Beyond the Four-Document Model
Been a while! Now that learntla is out, I can get back to life. Exercising, eating, sleeping, and most importantly, updating this newsletter. Word of warning, though: all the stuff I want to talk about is inspired by things I did with learntla. Like, for example, limitations of the four-document model.
The four document model, aka The Grand Unified Theory of Documentation, states that there are four types of documentation:
- Tutorials: A step-by-step lesson that gets a beginner doing something with your project. In TLA+, this would be setting up and running a simple spec.
- How-to guides: A guide on how to solve a specific problem. In TLA+, this could be how to model a state machine.
- Explanations: deep dives into a particular topic. For example, auxiliary variables.
- Reference: clear, dry technical descriptions. Toolbox model configuration options.
If you want to learn more about the 4doc model, divio has a good page. I want to be clear that overall, I think the 4doc model is a great starting point that helped a lot of people write better documentation. Also, as learntla is teaching a language and not documenting a library, the 4doc model doesn't map well.
That said, the 4doc model is limited, and we can do much better. Here are two kinds of documentation I added to learntla that aren't covered by the model:
Conceptual Overviews
All of the traditional types of documentation present isolated information, to help people build distinct concepts in their head. Expertise comes from seeing the interconnections between concepts. The problem with showing the "big picture" is that too much detail is confusing to beginners.
The solution, then, is a conceptual overview, which walks through all of the concepts at a very high level. The conceptual overview should be written for the lowest common denominator. Someone completely new to the system should be able understand it and not get lost.
Here's part of the conceptual overview I wrote for learntla:
First, we need to describe the system and what it can do. This is called the specification, or spec. [...]
The specification has a set of “behaviors”, or possible distinct executions. For the spec to be correct, every behavior must satisfy all of our system requirements, or properties. [...]
Once we’ve written a spec and properties, we feed them into a “model checker”. The model checker takes the spec, generates every possible behavior, and sees if they all satisfy all of our properties. If one doesn’t, it will return an “error trace” showing how to reproduce the violation.
Notice this doesn't tell us how to do any of these things. That's what the rest of the guide is for! All we're showing in the conceptual overview is what we're going to do.

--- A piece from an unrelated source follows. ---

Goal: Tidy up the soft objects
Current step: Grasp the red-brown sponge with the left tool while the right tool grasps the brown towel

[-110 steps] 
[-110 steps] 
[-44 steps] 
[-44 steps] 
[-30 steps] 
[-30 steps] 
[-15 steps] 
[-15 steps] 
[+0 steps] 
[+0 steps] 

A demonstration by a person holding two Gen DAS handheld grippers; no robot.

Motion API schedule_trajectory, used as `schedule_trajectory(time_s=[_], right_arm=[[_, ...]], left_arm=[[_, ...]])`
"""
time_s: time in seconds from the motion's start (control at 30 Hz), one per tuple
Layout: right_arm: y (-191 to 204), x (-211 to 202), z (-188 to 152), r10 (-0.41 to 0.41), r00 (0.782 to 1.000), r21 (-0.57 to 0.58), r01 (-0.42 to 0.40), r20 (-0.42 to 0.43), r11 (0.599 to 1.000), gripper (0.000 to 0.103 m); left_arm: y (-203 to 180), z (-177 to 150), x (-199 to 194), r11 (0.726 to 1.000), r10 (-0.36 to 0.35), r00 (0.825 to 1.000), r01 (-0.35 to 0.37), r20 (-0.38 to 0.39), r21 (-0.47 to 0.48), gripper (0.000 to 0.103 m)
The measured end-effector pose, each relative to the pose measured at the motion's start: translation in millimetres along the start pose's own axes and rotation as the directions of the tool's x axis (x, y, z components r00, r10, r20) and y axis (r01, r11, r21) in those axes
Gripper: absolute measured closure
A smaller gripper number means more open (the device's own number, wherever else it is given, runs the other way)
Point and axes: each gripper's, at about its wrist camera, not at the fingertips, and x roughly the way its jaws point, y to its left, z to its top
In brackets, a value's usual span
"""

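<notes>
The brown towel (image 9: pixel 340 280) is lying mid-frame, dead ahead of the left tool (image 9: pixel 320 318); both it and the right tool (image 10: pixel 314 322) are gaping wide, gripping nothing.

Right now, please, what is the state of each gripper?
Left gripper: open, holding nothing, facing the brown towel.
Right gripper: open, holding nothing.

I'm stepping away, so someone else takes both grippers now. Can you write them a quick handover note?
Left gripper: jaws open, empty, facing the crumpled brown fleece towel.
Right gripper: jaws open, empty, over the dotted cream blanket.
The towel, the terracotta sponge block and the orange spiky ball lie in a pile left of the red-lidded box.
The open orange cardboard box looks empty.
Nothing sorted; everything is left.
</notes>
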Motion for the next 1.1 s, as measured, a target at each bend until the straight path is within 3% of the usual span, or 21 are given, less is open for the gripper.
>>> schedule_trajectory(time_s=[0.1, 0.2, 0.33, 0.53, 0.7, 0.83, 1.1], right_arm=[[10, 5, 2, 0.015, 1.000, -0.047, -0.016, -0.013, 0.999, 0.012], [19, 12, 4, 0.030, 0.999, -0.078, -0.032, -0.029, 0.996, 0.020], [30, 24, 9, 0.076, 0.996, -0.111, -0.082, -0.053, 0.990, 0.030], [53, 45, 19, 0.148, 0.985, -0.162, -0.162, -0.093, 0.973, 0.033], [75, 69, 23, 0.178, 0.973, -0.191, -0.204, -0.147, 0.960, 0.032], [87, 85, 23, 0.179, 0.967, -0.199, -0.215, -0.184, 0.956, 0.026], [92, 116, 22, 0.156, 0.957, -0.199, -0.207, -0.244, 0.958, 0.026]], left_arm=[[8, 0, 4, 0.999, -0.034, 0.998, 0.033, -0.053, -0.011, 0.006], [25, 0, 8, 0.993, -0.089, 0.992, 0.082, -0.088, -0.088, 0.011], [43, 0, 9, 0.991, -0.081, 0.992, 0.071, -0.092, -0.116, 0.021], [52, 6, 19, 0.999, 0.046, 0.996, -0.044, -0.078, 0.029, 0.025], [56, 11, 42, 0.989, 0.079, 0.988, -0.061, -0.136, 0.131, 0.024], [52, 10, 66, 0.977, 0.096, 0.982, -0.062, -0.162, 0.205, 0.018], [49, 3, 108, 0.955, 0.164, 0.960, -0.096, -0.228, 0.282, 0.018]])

(The conceptual overview I wrote is imperfect: if I update it, I should add in a quick explanation of an action: "Something that describes a way our system can change." Again, not a physical example of an action, just a sense of what it is and how it fits into the larger topic.)
In addition to helping beginners see the overall picture, it helps outsiders evaluate your topic. Most topics are presented in a way that's incomprehensible to outsiders: either it assumes too much existing knowledge or is too "business jargony" to give a useful signal. Click around a few technologies you're unfamiliar with and see how much of a handle you get from the initial pages, you'll see what I mean. Conceptual overviews form a good middle ground that's approachable.
(This is different from an "explanation" because those are meant for people who are already deeply involved with the tech, and cover specific topics, while the conceptual overview is meant to be more expansive.)
Examples
We pejoratively talk about "copy and paste programming" as something done by incompetent programmers who don't know how to write code from scratch. But everybody starts out incompetent with a new software. People find it easier to take an existing block of code and adapt it to their specific problem than to write a specific solution from scratch.
Further, people learn better from seeing examples broken down. Examples are physical and modifiable. You can experiment with them and see the outcomes. You can see how each part contributes to the whole. You can see how everything is used together in practice.
Most documentation already has examples, but only as part of explaining a topic. You know, the kind that showcases OOP with
class Dog:
def bark(self):
...
d = Dog()
d.bark()
The more useful kind of examples are the case studies, where the code is solving an interesting problem. It's also good to have some examples that deal with the "accidental complexity" of the real world. Take a CSV processor. What does the code look like when we need to make it much faster? What about when the CSVs have two different types in one field? Duplicate rows? Missing data?
(I like how case studies capture expertise. When you're solving a complicated problem you're more likely to use all your built up tricks, and then you can present those to the learner.)
Other Kinds of Documentation
Not as much to say about these rn:
- FAQs. The questions people have don't neatly follow the organize of your documents, and you need a page which just compiles everything you see in practice.
- Troubleshooting. The same thing as FAQs, except common problems that don't neatly fall into a single 4doc howto.
- Best practices. Not a howto because you're not showing how to do something specific, not an explanation since it's too broad, not a reference because it's partially opinion-based.
It's been so long since I did an essay I've forgotten how to conclude them. Have a nice day, I guess?